**Exercise directions**
Exactly reproduce each line of the listing that follows.

- - - - -

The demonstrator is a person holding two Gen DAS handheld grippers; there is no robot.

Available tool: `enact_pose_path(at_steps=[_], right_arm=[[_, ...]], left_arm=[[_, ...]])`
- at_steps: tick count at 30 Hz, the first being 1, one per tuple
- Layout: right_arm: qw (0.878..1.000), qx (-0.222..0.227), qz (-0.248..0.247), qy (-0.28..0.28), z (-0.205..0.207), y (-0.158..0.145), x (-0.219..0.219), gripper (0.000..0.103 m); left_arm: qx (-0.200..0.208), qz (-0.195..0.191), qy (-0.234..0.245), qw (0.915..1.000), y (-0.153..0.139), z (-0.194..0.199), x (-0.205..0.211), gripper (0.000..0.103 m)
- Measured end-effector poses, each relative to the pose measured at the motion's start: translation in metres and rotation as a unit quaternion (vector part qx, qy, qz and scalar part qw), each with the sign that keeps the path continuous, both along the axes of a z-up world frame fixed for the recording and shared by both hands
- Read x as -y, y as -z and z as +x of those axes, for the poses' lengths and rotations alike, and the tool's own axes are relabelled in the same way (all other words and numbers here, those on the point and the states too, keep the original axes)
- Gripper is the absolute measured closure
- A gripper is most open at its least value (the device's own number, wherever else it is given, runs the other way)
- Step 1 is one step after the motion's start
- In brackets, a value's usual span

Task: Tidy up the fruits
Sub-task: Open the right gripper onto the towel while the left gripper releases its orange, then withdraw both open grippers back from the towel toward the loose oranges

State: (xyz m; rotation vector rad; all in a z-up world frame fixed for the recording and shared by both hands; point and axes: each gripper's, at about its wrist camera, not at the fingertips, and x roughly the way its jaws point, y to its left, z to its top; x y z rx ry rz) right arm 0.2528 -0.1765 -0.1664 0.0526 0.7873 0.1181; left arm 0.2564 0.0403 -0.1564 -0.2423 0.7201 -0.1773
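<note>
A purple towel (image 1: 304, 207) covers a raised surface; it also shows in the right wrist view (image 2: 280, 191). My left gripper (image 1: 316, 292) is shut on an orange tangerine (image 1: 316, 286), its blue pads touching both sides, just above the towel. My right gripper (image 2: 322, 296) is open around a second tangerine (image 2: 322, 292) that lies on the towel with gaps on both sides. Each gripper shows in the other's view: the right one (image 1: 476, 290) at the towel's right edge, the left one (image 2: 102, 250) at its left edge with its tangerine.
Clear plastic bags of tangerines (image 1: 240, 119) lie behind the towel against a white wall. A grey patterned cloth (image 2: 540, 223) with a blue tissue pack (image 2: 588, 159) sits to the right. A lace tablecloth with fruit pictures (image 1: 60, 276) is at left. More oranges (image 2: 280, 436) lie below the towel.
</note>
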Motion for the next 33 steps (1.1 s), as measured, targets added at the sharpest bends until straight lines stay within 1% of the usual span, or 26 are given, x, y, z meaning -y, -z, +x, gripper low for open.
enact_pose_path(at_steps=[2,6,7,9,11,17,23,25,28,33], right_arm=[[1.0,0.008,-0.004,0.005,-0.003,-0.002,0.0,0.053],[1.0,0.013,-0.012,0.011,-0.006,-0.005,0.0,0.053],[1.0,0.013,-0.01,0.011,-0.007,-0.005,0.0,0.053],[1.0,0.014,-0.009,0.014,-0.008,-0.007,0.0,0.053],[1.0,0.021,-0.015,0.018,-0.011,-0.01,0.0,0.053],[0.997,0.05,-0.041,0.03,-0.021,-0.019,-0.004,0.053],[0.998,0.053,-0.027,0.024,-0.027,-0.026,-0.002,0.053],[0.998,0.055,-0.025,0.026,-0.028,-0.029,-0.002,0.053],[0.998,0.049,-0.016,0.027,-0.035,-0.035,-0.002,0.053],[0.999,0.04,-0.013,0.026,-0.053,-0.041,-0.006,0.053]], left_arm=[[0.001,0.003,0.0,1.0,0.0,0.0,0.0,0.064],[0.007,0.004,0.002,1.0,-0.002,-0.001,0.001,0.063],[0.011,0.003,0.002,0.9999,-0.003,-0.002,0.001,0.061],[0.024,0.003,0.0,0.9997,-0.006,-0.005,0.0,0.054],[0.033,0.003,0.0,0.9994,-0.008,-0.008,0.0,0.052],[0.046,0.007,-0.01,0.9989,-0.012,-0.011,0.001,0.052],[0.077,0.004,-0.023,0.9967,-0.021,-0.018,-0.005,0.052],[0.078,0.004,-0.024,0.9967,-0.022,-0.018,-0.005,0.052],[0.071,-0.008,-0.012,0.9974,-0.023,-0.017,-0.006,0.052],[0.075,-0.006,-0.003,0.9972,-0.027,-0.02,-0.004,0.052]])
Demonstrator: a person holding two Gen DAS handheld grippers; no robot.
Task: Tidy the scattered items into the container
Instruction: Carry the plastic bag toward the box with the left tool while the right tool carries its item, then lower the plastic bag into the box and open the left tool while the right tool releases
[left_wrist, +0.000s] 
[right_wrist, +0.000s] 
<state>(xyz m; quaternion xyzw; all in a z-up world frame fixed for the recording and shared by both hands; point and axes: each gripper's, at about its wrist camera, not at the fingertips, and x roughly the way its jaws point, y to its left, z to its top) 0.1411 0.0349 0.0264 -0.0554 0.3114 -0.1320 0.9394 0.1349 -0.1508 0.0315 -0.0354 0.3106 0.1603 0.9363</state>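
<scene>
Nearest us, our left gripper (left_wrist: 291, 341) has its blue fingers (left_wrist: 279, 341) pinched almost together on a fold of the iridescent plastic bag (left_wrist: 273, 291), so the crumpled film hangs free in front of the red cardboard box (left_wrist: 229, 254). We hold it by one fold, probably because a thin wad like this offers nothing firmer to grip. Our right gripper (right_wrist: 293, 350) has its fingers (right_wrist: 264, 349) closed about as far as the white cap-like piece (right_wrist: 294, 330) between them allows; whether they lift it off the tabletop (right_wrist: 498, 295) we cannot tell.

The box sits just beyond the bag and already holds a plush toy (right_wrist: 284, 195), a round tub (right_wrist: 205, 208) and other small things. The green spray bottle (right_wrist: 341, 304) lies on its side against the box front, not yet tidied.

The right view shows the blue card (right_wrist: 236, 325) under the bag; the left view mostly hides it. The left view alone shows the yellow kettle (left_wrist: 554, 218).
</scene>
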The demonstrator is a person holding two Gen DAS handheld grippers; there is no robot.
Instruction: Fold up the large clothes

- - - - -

**Answer box**
The demonstrator is a person holding two Gen DAS handheld grippers; there is no robot.

Available tool: `enact_pose_path(at_steps=[_], right_arm=[[_, ...]], left_arm=[[_, ...]])`
- at_steps: tick count at 30 Hz, the first being 1, one per tuple
- Layout: right_arm: qw (0.878..1.000), qx (-0.222..0.227), qz (-0.248..0.247), qy (-0.28..0.28), z (-0.205..0.207), y (-0.158..0.145), x (-0.219..0.219), gripper (0.000..0.103 m); left_arm: qx (-0.200..0.208), qz (-0.195..0.191), qy (-0.234..0.245), qw (0.915..1.000), y (-0.153..0.139), z (-0.194..0.199), x (-0.205..0.211), gripper (0.000..0.103 m)
- Measured end-effector poses, each relative to the pose measured at the motion's start: translation in metres and rotation as a unit quaternion (vector part qx, qy, qz and scalar part qw), each with the sign that keeps the path continuous, both along the axes of a z-up world frame fixed for the recording and shared by both hands
- Read x as -y, y as -z and z as +x of those axes, for the poses' lengths and rotations alike, and the tool's own axes are relabelled in the same way (all other words and numbers here, those on the point and the states too, keep the original axes)
- Gripper is the absolute measured closure
- A gripper is most open at its least value (the device's own number, wherever else it is given, runs the other way)
- Step 1 is one step after the motion's start
- In brackets, a value's usual span

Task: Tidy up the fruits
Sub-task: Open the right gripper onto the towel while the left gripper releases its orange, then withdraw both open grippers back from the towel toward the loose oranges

State: (xyz m; rotation vector rad; all in a z-up world frame fixed for the recording and shared by both hands; point and axes: each gripper's, at about its wrist camera, not at the fingertips, and x roughly the way its jaws point, y to its left, z to its top; x y z rx ry rz) right arm 0.2528 -0.1765 -0.1664 0.0526 0.7873 0.1181; left arm 0.2564 0.0403 -0.1564 -0.2423 0.7201 -0.1773
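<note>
A purple towel (image 1: 304, 207) covers a raised surface; it also shows in the right wrist view (image 2: 280, 191). My left gripper (image 1: 316, 292) is shut on an orange tangerine (image 1: 316, 286), its blue pads touching both sides, just above the towel. My right gripper (image 2: 322, 296) is open around a second tangerine (image 2: 322, 292) that lies on the towel with gaps on both sides. Each gripper shows in the other's view: the right one (image 1: 476, 290) at the towel's right edge, the left one (image 2: 102, 250) at its left edge with its tangerine.
Clear plastic bags of tangerines (image 1: 240, 119) lie behind the towel against a white wall. A grey patterned cloth (image 2: 540, 223) with a blue tissue pack (image 2: 588, 159) sits to the right. A lace tablecloth with fruit pictures (image 1: 60, 276) is at left. More oranges (image 2: 280, 436) lie below the towel.
</note>
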Motion for the next 33 steps (1.1 s), as measured, targets added at the sharpest bends until straight lines stay within 1% of the usual span, or 26 are given, x, y, z meaning -y, -z, +x, gripper low for open.
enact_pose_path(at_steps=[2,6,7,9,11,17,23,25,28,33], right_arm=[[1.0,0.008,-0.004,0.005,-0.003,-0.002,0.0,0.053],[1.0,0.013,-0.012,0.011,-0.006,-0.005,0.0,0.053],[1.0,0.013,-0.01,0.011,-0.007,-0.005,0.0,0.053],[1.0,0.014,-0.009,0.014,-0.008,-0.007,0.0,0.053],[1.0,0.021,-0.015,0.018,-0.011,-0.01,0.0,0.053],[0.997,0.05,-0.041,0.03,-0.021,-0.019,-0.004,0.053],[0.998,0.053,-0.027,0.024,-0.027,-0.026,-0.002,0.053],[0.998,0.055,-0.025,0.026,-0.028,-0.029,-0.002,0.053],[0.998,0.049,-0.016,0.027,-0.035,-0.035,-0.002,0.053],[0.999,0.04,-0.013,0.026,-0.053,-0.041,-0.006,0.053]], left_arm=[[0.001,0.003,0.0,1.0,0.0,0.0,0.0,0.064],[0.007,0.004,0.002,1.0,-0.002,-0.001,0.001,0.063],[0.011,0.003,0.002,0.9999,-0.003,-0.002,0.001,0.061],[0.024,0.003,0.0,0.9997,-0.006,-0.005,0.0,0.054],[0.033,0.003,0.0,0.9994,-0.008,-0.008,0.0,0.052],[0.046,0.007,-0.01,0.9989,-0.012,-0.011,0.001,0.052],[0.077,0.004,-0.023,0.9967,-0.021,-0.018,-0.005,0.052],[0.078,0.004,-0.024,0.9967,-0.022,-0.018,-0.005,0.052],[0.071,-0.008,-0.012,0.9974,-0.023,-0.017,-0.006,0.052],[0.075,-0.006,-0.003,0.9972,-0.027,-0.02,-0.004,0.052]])
Demonstrator: a person holding two Gen DAS handheld grippers; no robot.
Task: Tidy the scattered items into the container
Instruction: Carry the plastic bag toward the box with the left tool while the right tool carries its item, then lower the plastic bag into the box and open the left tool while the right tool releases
[left_wrist, +0.000s] 
[right_wrist, +0.000s] 
<state>(xyz m; quaternion xyzw; all in a z-up world frame fixed for the recording and shared by both hands; point and axes: each gripper's, at about its wrist camera, not at the fingertips, and x roughly the way its jaws point, y to its left, z to its top) 0.1411 0.0349 0.0264 -0.0554 0.3114 -0.1320 0.9394 0.1349 -0.1508 0.0315 -0.0354 0.3106 0.1603 0.9363</state>
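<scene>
Nearest us, our left gripper (left_wrist: 291, 341) has its blue fingers (left_wrist: 279, 341) pinched almost together on a fold of the iridescent plastic bag (left_wrist: 273, 291), so the crumpled film hangs free in front of the red cardboard box (left_wrist: 229, 254). We hold it by one fold, probably because a thin wad like this offers nothing firmer to grip. Our right gripper (right_wrist: 293, 350) has its fingers (right_wrist: 264, 349) closed about as far as the white cap-like piece (right_wrist: 294, 330) between them allows; whether they lift it off the tabletop (right_wrist: 498, 295) we cannot tell.

The box sits just beyond the bag and already holds a plush toy (right_wrist: 284, 195), a round tub (right_wrist: 205, 208) and other small things. The green spray bottle (right_wrist: 341, 304) lies on its side against the box front, not yet tidied.

The right view shows the blue card (right_wrist: 236, 325) under the bag; the left view mostly hides it. The left view alone shows the yellow kettle (left_wrist: 554, 218).
</scene>
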The demonstrator is a person holding two Gen DAS handheld grippers; there is no robot.
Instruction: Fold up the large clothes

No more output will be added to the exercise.